Increasingly ill and indisposed, al-Afdal came to rely greatly on al-Bata'ihi,[11] who immediately launched a series of reforms.[9] Indeed, the speed with which these were carried out could indicate, according to historian Michael Brett, that he had prepared and proposed them in advance to al-Afdal, which is why he was then chosen for his high post.[15] The first reform arose from the discrepancy between the lunar Hijri year, which was used for tax purposes, and the solar year, which determined the actual harvest time and was longer by eleven days. The discrepancy meant that every 33 years, an entire nominal year's harvest was missing as the lunar year was ahead of the solar one. In August/September 1107 al-Bata'ihi ordered a tahwil ('conversion'), which brought the accounting year AH 499 (1105/6 CE) in line with the actual year AH 501 (1107/8 CE)—the multi-year gap indicating that this necessary adjustment had been neglected for considerable time in the past.[9][15]
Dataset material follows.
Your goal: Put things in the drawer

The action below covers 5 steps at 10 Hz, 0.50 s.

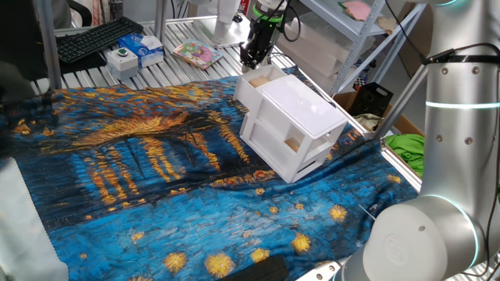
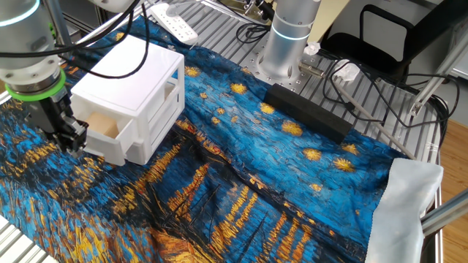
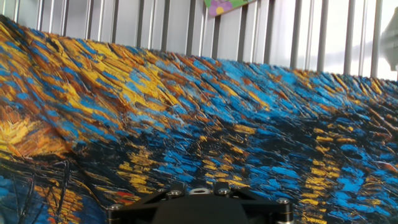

At the same time, al-Bata'ihi ordered a new cadastral survey (rawk), which likewise was supposed to take place every thirty years, in order to bring the assessed land tax (kharaj) in line with the actual agricultural capacity of the estates. This was a problem particularly affecting the army, since its pay was in the form of land grants (iqta'at), to the proceeds of which the soldiers held rights in exchange for acting as tax farmers for the government. As land value changed over time, many of the lower-ranking soldiers, with lower-value grants, had seen their income reduced over time, while the senior commanders' higher-value estates were usually generating much more income than they were sending as taxes to the fisc, attracting more cultivators as well as benefiting from improvements and investments by their wealthier holders. Al-Bata'ihi's reform annulled all previous land grants, got the lower-ranking soldiers to bid high sums for the lands previously held by the senior-ranking ones, and even convinced the latter to bid for the lower-value grants by allowing them to pay only according to their own valuation, thus far below the original assessment. Al-Bata'ihi's son, writing about it a few decades later, maintains that it was a resounding success that was concluded to general satisfaction, and increased state income by 50,000 gold dinars.[a][17][18]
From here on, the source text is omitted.